### EXERCISE DETAILS
The response should consist of every line below, unchanged.

### GIVEN DATA
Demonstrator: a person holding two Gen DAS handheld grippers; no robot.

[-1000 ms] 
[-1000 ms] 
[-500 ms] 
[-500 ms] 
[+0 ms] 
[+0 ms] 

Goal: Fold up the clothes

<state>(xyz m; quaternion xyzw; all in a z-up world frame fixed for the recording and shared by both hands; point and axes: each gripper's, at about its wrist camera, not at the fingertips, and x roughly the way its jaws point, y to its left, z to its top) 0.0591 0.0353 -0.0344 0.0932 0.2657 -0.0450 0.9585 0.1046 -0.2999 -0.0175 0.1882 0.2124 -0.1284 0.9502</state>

### WORKED SOLUTION
Demonstrator: a person holding two Gen DAS handheld grippers; no robot.

[-1000 ms] 
[-1000 ms] 
[-500 ms] 
[-500 ms] 
[+0 ms] 
[+0 ms] 

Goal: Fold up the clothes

<state>(xyz m; quaternion xyzw; all in a z-up world frame fixed for the recording and shared by both hands; point and axes: each gripper's, at about its wrist camera, not at the fingertips, and x roughly the way its jaws point, y to its left, z to its top) 0.0591 0.0353 -0.0344 0.0932 0.2657 -0.0450 0.9585 0.1046 -0.2999 -0.0175 0.1882 0.2124 -0.1284 0.9502</state>

Nothing else remains for the exercise.